Even better, the templates themselves got much simpler, and now I feel like I can genuinely read them and grok them. I was so lost in these files originally. I removed all the Pelican related files. I made the folder structure simpler. I removed functionality that had been built into Pelican that I do not need. Now the project is far simpler.

New code for this blog

I learned some neat things about Jinja2 templates (something more appealing for me to learn about than Pelican). I think I appreciate them more now, especially their elegance. They have the depth to enable categorizing and sorting lists to then iterate over with such simple syntax for what is being done. There is wiggle room here to decide how much complexity lives in Python versus how much lives in templates. My gut said to divide the complexity rather than consolidate it. I stuck with python building simple data structures like this dated article list, while the template handles sorting them for display.

Screenshot of a Jinja2 template

I did in fact accomplish this "rebuild" in a single day as I thought I would. This was in fact an easy fast task; Writing this blog post took more time. This effort was done without a LLM. This is fundamentally not the kind of task that an engineer can speed up by delegating to a LLM. It doesn't even have components complex enough to warrant delegating. If anything, this is so simple I should have thought to DIY from the start years ago.

About that "clean code"

I think most software engineers greatly overvalue clean code while they undervalue simplicity and robustness. Years of working on legacy systems followed by years of shiny new systems has shattered my illusions. I no longer believe in abstractions that add additional hopping around files to answer a question about how a piece works. I know longer believe in future proofing code rather than pushing what is needed today.

I have faith that I can maintain buildaliceblog.py. That is to say if I come back to this years from now with no recollection of making it and have an unexpected change I want to make, I will be able to make that change quickly. It will not be a nightmare just because there is no AbstractPostPageFactoryBuilderManagerImpl. I will be fine. If anything, more code is more surface area for problems I don't want to have.

I actually managed to make some changes quickly, including adding a profile picture, RSS and ATOM feed links, and estimated reading times from word counts. Now that the blog generation is not an opaque black box, I am rapidly making changes without friction. I am looking forward to the day when my future self decides to redo the UI now rather than dreading it.

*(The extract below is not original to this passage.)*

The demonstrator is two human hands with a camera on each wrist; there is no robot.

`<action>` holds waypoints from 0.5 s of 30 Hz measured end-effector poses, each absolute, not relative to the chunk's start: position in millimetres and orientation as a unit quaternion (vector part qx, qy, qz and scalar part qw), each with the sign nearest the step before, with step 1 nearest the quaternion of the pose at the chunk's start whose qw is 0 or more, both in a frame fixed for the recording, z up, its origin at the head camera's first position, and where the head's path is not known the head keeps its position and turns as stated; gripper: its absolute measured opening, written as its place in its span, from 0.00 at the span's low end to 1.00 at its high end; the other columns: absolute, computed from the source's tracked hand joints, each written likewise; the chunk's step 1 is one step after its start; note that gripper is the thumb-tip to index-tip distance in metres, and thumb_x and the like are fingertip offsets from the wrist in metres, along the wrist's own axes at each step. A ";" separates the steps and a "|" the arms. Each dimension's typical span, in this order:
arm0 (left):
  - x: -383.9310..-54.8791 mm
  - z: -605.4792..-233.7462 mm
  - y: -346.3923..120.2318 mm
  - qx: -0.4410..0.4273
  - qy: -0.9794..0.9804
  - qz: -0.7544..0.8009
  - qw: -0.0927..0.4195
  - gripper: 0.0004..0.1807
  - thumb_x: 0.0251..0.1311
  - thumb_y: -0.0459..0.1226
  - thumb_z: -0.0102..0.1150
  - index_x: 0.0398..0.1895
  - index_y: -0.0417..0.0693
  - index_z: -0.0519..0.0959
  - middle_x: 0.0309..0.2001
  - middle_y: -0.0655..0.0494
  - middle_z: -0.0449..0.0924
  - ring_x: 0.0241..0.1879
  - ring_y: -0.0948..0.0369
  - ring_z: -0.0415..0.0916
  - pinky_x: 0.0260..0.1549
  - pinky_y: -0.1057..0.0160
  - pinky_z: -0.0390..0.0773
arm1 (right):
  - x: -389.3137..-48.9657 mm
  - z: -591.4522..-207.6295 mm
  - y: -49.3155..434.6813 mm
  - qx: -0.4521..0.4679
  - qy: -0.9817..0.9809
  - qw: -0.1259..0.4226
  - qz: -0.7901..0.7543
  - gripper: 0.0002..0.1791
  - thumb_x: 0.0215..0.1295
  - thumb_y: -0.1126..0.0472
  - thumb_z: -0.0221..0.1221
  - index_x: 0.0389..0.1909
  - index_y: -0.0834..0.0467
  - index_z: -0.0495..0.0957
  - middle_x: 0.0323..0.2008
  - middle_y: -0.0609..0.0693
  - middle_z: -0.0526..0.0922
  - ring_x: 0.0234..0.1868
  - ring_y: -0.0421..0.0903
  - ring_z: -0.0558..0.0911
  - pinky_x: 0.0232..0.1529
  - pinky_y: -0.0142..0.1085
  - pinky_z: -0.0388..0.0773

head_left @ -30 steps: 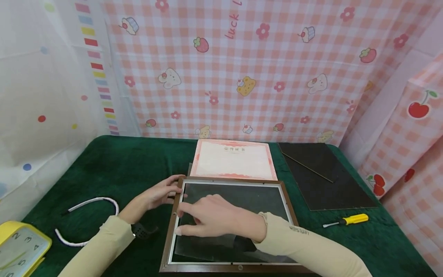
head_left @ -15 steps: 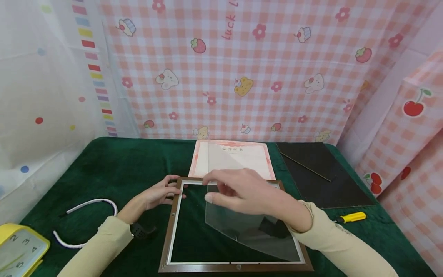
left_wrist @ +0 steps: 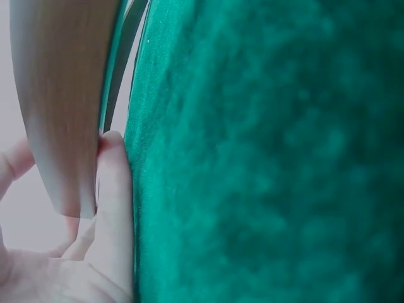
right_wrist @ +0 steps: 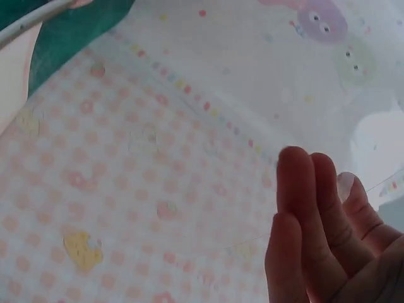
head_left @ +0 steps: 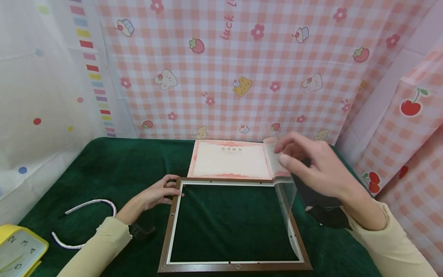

Screenshot of my new blog showing descriped changes

The love of building

I could have steered in a more sane direction towards a blog solution that is even more hands off to just create a blog from posts. But I wanted my own little custom blog solution for the sake of having it. If only to have something unique, just for me, that I can fiddle with all I want. I enjoyed building this script immensely. It was extremely satisfying seeing it come together and finally tweaking original files to a much simpler state.

This was not a learning project, not foremost, and certainly not a genuinely productive project producing value. This was hobby time. I was playing a game in vscode and linux terminals. These kinds of building breaks remind me why I am putting so much sweat and tears into this sometimes miserable, often intense career.

I imagine this all looks quite goofy to some engineers. At my first job, the head of R&D would have called this homemade blog framework "Mickey Mouse shit". That is fine by me. If the scope of this blog was larger with more contributors, I would have kept the original author pages, but there would still be no reason to balloon the code with classes upon classes, or write tests for an isolated internal script. At most I would have defined three or four more functions including __main__. This gets work done faster, and feels far more fulfilling. Maybe I became biased after a few years of maintaining Java EE 8 with Spring and all. Simple readable scripts is the kind of code that reminds me why I enjoy building.